I'm also still not quite sure how a FaaS-based push system would actually work since there's the problem of getting data around among the workers. You don't want a million workers polling a DB. I suppose you could integrate a messaging/queuing system with your workers, and each worker keeps a long-lived connection with the queuing system. But if you do this, you'll have barely built a push system at all. Instead you'll be dependent upon a millions-connection-capable queuing system, and your workers will simply be doing data conversion between two connections. And of course the queuing system would live outside of the FaaS, provided by someone for a cost.

It's worth realizing the multi-tenant nature of Workers happens within a single process, meaning from a cost perspective it's essentially indistinguishable from running your own hardware. It's actually one _less_ VM than if you were managing your own EC2 instances.
This is very cool, but how do you limit an end user to only being able to read a given set of values. It seems to me that this scheme puts all credentials for access in the browser, and they'll be able to just run roughshod all over your data without constraints in place.

Can you create data spaces/keys for ones that are read-write per-user and others that are read-only for a given user?

You write the Worker code which runs on our infrastructure, not in a browser. You have complete control over who can access which piece of data, as it's your code doing the accessing.
Thanks, I misunderstood that part... very cool indeed. What are the overhead limits for workers?

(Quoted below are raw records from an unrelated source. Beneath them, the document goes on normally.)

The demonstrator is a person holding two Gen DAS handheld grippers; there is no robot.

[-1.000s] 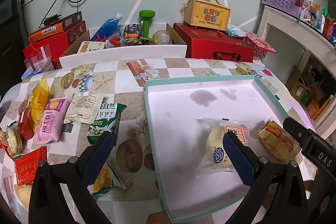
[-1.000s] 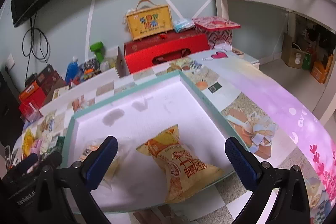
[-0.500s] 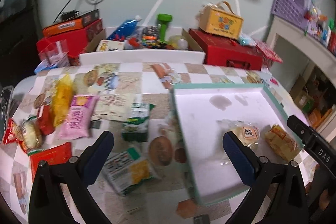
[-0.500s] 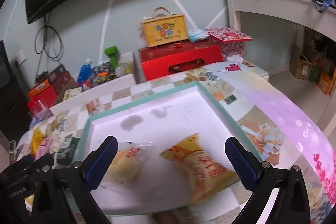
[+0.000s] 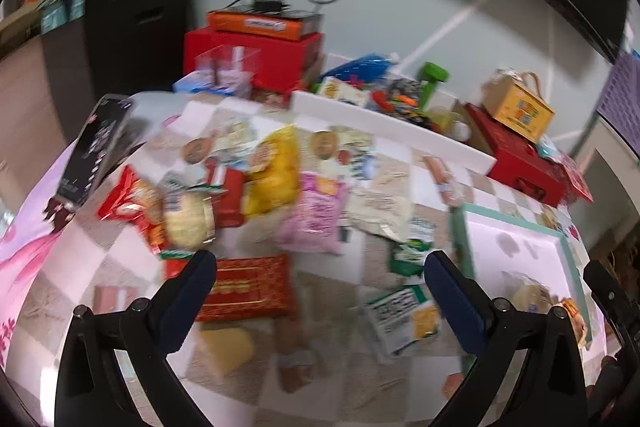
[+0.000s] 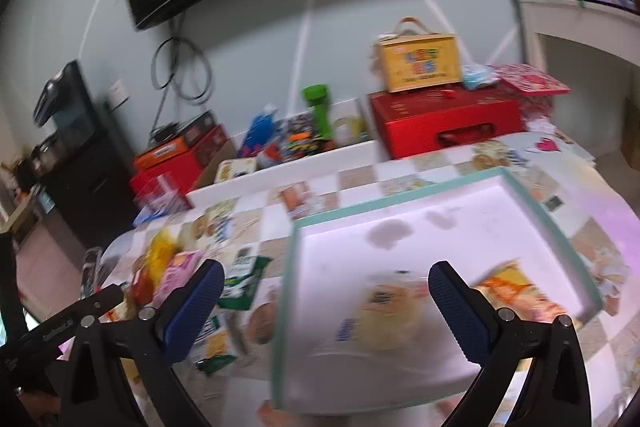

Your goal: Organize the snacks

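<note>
two snacks are already lying in the teal-rimmed tray [image 6: 440, 195]: a clear-wrapped bun [image 6: 384, 307] and an orange packet [image 6: 516, 295] at its 5 o'clock corner. both grippers, left gripper [image 5: 320, 283] and right gripper [image 6: 326, 291], are gaping wide and carrying nothing. the left one is facing the loose pile, probably choosing next; the red packet [image 5: 248, 287] is lying nearest.

Nothing here reads clearly: the print on the yellow carry box [image 6: 418, 63], the orange box [image 5: 264, 23] and the snack packets [image 5: 316, 215] is all smeared by blur.
</note>
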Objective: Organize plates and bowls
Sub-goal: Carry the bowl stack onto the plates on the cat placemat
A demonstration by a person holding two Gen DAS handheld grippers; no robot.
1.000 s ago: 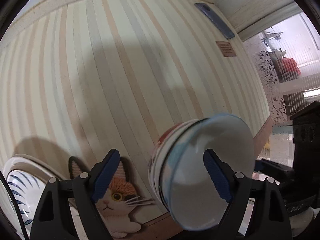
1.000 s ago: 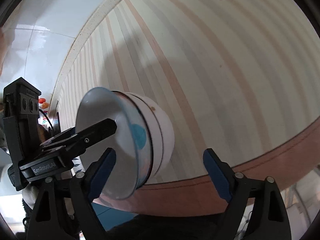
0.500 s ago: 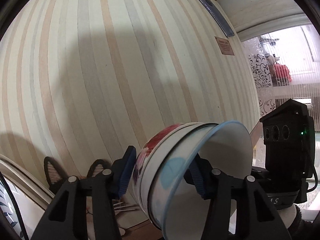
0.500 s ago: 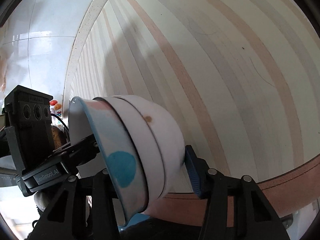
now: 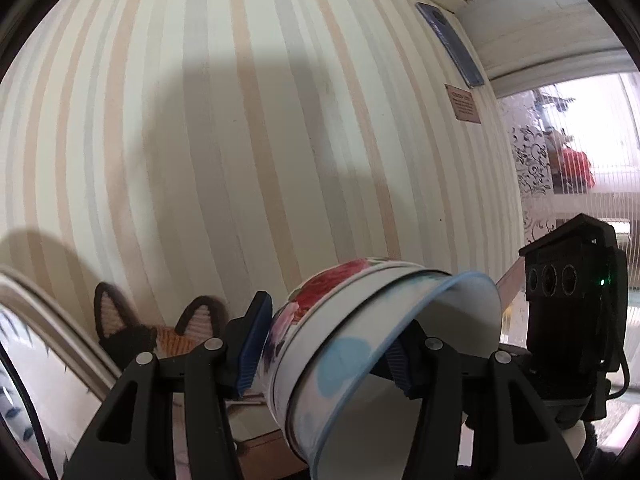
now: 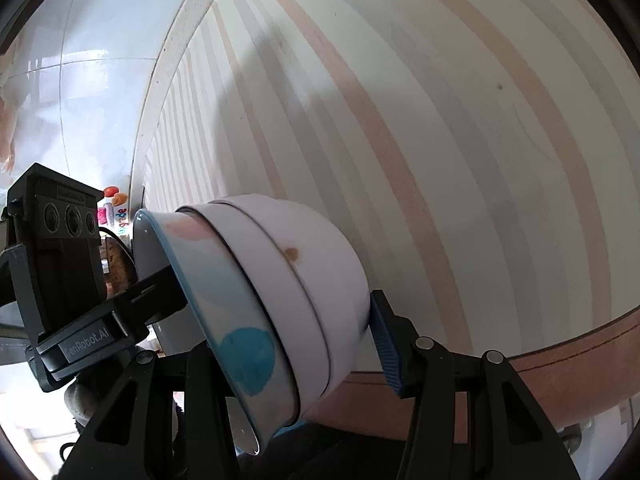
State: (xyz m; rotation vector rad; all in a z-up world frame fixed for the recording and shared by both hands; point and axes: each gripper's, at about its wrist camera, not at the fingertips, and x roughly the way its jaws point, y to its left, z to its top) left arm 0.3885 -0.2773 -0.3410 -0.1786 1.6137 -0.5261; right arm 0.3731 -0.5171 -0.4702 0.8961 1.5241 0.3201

Aside, it seems like this could be really interesting combined to make an entire API with static delivery from S3 or Azure Blobs, with a backend on a cloud hosted database. With a lot of flexibility in between.

The ultimate goal is to let you do all of that within our network!

When you say overhead limit, are you talking about latency? Our goal is to keep reads on the order of 5ms in the 90th percentile.

I mean compute/memory for the workers... just a rough comparison of what that might look like. Will probably sign up for the early access and play around with it soon.
We limit you to 50ms of CPU and 128 MB of memory now, but we're working on ways of raising those limits.
Access to these values are programmed in your cloudflare worker script. It's up to you to decide how they can be accessed.
With this and the changes to their worker caching API it's now completely possible to write a custom pull origin CDN service that you have complete control over.
I wonder how the Fastly crew feels about all this. Great team over there, and they were originally the super configurable CDN, but it seems that is now completely beaten by Workers.
I'm curious but I haven't seen anything about cache expiration on keys. Eg Expire all keys 'key-1' after 30 minutes or expire at a globally recognized time frame. Does anyone know if this is possible?
We haven't exposed it yet, but it's implemented internally. Follow our blog and we'll update you when it's released.
Awesome, I'll be sure to keep up on that.
A bit offtopic: could you guys move the "please enable javascript"/captcha page to a separate, but cloudflare owned domain, so at least people who don't want to enable javascript for random websites behind cloudflare could enable it for your domain and pass all your browser checks?